Le truppe Usa lasciano l’Iraq
Dopo oltre sette anni, la missione statunitense nel Paese è ufficialmente finita. Dai giornali d'oltreoceano, le reazioni e le questioni che rimangono aperte.
«L’operazione Iraqi freedom (libertà irachena) è finita»: così Barack Obama ha esordito nel suo discorso dallo Studio ovale la sera di martedì 31 agosto, nel suo secondo discorso alla nazione in prima serata (l’altro era stato per la perdita di petrolio nel Golfo del Messico). Dopo oltre sette anni, 740 miliardi di dollari spesi, 4.400 morti americani – di cui il New York Times ha costantemente pubblicato le foto sul proprio sito, a mo’ di vecchio bollettino di guerra – e almeno 70 mila morti iracheni, la guerra è ufficialmente finita. Rimarranno “solo” 50 mila soldati con funzione di addestramento e supporto delle truppe irachene, fino al termine – prorogabile – di dicembre 2011.
Un annuncio che ha sollevato molti animi, ma anche molte perplessità. Se Obama ha sottolineato che questa era stata una delle promesse della sua campagna elettorale, dallo schieramento repubblicano è partito subito il fuoco di fila: John Boenner, capogruppo del partito alla Camera, ha sottolineato come sia stato possibile andarsene soltanto grazie all’aumento delle truppe deciso nel 2007 da Bush, e al quale l’attuale presidente si era opposto. Il Wall Street Journal, tradizionalmente conservatore, non manca di sottolineare gli importanti passi avanti compiuti in questi anni dal Paese mediorientale, ma non tace nemmeno su ciò che è risaputo e che anche altre testate denunciano: ossia che gli Stati Uniti se ne stanno andando lasciando un Paese senza un governo dallo scorso marzo, che le violenze sono tutt’altro che finite, che in molte zone del Paese e della stessa capitale mancano luce e acqua, e che gli iracheni temono un ritorno ai tempi peggiori. Come nota quasi ironicamente il New York Times, quando la guerra era iniziata nel 2003 le maggiori paure degli americani erano il terrorismo internazionale e le armi chimiche; ora sono l’economia che non riparte e le bombe rudimentali che non cesseranno di mietere vittime tra i soldati che rimangono. Insomma, chiosa il Washington Post, la scelta del momento in cui andarsene appare piuttosto arbitraria, in quanto non legata ad uno specifico miglioramento della situazione del Paese.
Elezioni vicine
Forse poi così arbitraria però non è: con le elezioni di metà mandato che si avvicinano, spostare l’attenzione sul risanamento dell’economia – che Obama ha definito «l’impegno più pressante» nel suo discorso – appare quasi, come l’hanno definita gli editorialisti più maligni, una mossa da campagna elettorale. Tanto più che, secondo un sondaggio WSJ/NBC dello scorso agosto, il 73 per cento degli americani baserà il proprio voto su questioni interne al Paese e solo il 12 per cento sulla politica estera, contro il 43 per cento e il 28 per cento rispettivamente nel 2006.

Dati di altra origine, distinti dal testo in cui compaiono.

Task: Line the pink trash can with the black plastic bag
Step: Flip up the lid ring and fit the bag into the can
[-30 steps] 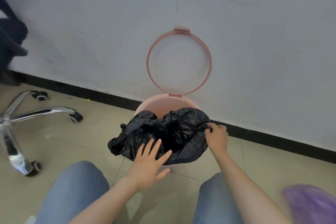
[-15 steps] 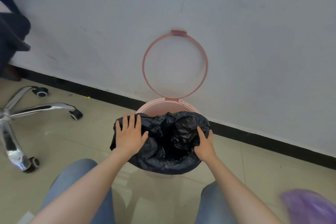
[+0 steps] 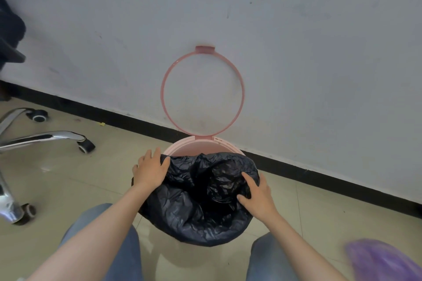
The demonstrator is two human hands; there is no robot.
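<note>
The pink trash can (image 3: 196, 145) stands on the floor against the wall, its pink ring lid (image 3: 242, 91) flipped up against the wall. The black plastic bag (image 3: 194, 207) is draped over the can's front and side rims, sagging into the middle; only the far rim shows pink. My left hand (image 3: 150, 170) lies flat on the bag at the can's left rim, fingers spread. On the right rim my right hand (image 3: 257, 195) presses the bag, thumb inside the opening and fingers outside, pinching the plastic.
A chrome office chair base (image 3: 43, 138) with black casters stands on the left. A purple bag (image 3: 383, 260) lies at the lower right. My knees in blue jeans (image 3: 118, 246) flank the can. A black baseboard (image 3: 319, 180) runs along the white wall.
My left hand went from hovering at the bag's front to lying on the left rim. The right hand moved down onto the right rim. The bag now spreads wider over the can.
</note>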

Opinione pubblica polarizzata
A leggere i commenti dei lettori, si esce con l’impressione di un’opinione pubblica molto polarizzata. Se c’è chi invoca la benedizione di Dio per il presidente che ha finalmente messo fine a questa carneficina e a questo spreco di denaro pubblico – probabilmente il peccato più grave oltreoceano – c’è anche chi fa proprio l’invito di Obama a «voltare pagina» votando repubblicano alle prossime elezioni. Molti dubbi, peraltro, si concentrano sul ruolo dei 50 mila soldati che rimarranno: che cosa significa esattamente “truppe di supporto”? E finché rimangono, la guerra può davvero dirsi finita?
Superare le divisioni
Proprio perché questo dibattito viene spesso strumentalizzato e trasferito ad altri fronti, dall’economia alla guerra in Afghanistan, non appare vano l’invito di Obama a superare le divisioni e chiudere le diatribe sul conflitto. Lui stesso ha voluto dare il buon esempio: pur ammettendo di essere sempre stato in disaccordo con Bush sulla guerra, ha riconosciuto «il suo indubbio sostegno alle nostre truppe e amore per il nostro Paese». Insomma, come ha affermato il deputato democratico ed ex candidato alla presidenza John Kerry, «la guerra a proposito della guerra è finita»? Probabilmente no. Ma l’invito a “raccogliere i cocci” e superare le divisioni rimane.